● **Problem**
Show me every line in the listing that has the word "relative".

● **Data to examine**
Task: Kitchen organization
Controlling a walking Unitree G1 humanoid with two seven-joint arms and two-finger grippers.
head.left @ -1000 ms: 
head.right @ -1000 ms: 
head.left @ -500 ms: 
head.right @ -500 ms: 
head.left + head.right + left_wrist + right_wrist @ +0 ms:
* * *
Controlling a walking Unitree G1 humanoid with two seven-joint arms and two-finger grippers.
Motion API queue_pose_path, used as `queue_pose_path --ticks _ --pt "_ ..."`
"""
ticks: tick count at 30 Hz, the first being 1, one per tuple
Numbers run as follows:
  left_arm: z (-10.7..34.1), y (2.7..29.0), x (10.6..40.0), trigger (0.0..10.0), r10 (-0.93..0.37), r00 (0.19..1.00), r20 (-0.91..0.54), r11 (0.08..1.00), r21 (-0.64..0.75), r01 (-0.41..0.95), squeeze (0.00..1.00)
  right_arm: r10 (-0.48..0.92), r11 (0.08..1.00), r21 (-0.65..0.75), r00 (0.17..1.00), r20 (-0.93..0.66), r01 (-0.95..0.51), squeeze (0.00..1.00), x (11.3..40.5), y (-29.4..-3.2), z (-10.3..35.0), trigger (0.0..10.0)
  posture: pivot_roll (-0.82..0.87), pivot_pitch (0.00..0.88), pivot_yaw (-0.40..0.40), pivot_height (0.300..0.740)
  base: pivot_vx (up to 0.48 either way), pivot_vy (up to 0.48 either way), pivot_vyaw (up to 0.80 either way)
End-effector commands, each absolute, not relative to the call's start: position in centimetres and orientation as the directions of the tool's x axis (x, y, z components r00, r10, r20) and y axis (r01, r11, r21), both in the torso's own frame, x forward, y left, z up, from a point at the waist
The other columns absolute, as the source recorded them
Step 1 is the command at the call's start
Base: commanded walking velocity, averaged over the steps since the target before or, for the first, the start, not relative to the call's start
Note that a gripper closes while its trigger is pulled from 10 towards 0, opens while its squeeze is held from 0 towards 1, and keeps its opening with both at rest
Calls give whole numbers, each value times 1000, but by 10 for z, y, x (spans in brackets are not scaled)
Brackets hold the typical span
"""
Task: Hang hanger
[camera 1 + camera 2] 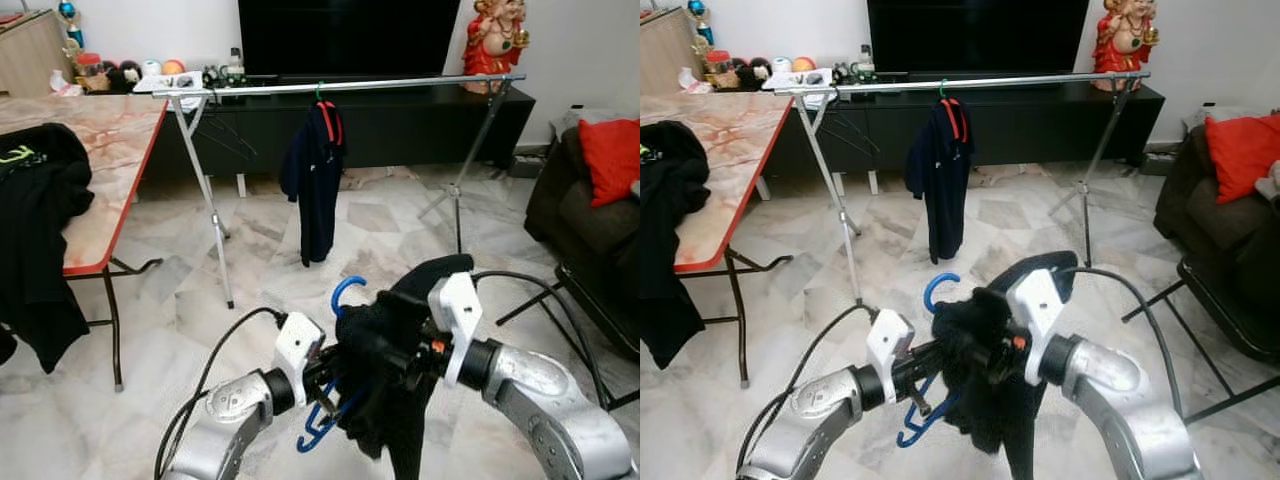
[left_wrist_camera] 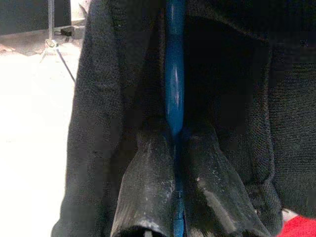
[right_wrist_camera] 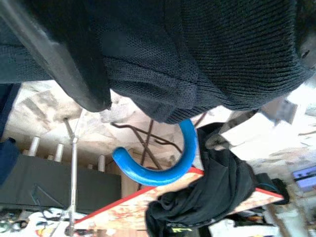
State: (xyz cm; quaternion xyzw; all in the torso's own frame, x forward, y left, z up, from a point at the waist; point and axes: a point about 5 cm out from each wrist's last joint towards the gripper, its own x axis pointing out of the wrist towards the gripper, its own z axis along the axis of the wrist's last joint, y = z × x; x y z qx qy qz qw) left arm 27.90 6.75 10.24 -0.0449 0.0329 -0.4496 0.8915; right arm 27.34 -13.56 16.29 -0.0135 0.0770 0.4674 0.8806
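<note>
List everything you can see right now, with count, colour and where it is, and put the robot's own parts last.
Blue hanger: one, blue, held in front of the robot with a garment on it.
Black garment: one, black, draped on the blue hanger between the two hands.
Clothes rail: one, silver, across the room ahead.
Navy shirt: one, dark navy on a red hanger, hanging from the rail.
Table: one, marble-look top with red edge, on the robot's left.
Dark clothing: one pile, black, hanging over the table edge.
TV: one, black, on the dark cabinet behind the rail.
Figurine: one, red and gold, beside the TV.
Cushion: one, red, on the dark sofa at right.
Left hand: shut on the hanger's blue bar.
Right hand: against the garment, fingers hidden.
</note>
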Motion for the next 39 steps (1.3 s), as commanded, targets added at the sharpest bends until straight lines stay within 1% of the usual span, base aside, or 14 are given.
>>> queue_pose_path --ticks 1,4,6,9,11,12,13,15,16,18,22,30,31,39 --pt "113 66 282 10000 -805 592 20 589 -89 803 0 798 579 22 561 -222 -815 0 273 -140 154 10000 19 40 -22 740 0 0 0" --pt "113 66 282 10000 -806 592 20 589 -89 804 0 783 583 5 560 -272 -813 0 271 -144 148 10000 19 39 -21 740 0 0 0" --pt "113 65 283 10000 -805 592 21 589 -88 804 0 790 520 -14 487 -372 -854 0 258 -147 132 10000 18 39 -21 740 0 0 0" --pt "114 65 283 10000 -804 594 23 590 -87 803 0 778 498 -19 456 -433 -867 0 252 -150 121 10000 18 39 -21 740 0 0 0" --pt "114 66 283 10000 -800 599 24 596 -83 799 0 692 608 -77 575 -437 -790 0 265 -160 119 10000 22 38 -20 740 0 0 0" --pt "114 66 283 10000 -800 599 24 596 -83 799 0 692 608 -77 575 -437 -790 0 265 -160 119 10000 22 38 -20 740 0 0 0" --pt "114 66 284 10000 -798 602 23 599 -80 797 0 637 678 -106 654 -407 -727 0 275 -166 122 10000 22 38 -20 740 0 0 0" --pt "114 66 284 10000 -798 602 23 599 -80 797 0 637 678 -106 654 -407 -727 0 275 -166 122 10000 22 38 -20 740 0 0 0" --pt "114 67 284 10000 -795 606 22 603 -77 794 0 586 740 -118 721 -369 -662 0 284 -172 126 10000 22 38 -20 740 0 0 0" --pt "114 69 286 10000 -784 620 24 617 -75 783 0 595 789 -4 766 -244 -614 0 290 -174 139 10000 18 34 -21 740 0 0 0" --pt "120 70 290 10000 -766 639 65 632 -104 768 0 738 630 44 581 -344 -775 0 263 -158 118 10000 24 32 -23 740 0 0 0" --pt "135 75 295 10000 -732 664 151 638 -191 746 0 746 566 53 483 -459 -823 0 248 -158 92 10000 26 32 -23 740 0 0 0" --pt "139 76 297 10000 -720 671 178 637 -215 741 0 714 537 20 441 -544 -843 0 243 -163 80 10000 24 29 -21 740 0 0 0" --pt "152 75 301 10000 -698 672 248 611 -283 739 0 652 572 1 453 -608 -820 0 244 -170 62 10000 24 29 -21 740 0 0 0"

● **Completed task**
End-effector commands, each absolute, not relative to the call's start: position in centimetres and orientation as the directions of the tool's x axis (x, y, z components r00, r10, r20) and y axis (r01, r11, r21), both in the torso's own frame, x forward, y left, z up, from a point at the waist
Base: commanded walking velocity, averaged over the steps since the target before or, for the first, the start, not relative to the call's start

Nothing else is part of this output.